## EXTRACTED INFORMATION
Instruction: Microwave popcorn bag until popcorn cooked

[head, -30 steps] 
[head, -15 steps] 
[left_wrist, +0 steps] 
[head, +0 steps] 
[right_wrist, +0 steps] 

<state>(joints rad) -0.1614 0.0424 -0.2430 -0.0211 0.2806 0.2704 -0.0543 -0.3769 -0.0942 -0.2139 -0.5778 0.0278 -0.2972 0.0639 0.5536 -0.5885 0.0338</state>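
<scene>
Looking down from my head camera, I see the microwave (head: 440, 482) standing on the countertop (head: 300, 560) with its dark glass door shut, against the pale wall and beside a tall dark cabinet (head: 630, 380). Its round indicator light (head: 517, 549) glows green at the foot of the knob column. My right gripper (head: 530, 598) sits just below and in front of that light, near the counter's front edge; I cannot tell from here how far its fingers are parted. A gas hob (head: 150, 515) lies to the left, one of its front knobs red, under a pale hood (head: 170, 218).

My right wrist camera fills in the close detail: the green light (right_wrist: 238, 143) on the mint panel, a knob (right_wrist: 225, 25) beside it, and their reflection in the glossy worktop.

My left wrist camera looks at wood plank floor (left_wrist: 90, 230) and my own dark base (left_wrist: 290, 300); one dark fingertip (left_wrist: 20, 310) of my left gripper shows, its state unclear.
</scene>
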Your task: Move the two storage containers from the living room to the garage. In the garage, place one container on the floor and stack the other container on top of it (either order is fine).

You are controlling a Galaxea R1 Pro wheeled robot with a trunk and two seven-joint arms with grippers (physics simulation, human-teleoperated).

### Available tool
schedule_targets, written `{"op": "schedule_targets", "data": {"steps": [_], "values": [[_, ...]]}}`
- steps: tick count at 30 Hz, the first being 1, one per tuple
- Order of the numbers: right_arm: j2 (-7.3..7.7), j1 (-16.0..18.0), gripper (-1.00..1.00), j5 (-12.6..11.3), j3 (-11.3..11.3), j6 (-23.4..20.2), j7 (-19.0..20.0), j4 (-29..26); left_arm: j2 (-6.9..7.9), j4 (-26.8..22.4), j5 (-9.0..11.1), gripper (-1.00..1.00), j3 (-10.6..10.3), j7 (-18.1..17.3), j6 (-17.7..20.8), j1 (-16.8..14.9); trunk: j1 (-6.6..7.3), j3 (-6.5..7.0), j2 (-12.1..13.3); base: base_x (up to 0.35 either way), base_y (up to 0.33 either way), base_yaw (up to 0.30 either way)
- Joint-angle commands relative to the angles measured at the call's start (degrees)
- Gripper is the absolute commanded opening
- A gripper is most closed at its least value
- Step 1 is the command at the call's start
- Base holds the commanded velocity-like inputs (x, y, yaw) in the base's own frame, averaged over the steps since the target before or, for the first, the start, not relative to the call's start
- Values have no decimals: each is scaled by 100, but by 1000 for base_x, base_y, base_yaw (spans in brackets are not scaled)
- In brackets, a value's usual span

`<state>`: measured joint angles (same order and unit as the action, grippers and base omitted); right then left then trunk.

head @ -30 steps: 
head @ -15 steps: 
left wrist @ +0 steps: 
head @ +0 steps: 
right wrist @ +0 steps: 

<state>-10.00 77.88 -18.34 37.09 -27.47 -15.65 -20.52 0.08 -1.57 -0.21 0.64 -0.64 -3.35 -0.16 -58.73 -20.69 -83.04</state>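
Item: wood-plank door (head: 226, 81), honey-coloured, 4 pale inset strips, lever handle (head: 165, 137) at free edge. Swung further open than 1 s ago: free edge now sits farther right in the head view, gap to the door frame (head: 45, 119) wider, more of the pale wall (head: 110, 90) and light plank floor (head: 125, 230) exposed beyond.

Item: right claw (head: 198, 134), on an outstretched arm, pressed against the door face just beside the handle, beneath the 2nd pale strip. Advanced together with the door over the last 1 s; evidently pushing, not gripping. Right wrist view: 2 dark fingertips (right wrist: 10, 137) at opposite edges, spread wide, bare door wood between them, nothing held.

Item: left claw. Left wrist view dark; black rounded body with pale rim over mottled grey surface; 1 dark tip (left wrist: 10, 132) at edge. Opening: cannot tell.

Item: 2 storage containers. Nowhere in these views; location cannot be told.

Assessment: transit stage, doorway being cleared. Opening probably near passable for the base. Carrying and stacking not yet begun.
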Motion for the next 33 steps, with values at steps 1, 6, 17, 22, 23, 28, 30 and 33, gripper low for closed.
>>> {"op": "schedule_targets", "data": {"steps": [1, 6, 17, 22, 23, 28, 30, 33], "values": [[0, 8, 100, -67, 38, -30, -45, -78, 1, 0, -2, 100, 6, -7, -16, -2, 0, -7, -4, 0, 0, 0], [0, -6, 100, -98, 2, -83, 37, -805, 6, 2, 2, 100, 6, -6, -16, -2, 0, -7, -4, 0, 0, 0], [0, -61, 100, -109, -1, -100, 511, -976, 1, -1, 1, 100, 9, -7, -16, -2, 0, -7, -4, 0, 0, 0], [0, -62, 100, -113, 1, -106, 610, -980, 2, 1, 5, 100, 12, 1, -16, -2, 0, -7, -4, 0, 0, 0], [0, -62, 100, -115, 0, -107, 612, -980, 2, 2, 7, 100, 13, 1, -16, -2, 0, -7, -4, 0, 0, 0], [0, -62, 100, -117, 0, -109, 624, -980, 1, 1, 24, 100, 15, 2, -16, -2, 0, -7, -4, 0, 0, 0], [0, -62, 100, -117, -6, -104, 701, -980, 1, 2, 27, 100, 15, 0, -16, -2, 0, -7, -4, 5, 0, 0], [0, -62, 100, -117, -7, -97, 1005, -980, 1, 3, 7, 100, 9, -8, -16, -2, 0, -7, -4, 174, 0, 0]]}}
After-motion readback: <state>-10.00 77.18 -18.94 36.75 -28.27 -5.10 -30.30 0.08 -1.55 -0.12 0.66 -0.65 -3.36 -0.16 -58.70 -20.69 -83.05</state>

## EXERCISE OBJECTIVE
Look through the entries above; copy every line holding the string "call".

## OUTPUT
- Joint-angle commands relative to the angles measured at the call's start (degrees)
- Step 1 is the command at the call's start
- Base holds the commanded velocity-like inputs (x, y, yaw) in the base's own frame, averaged over the steps since the target before or, for the first, the start, not relative to the call's start

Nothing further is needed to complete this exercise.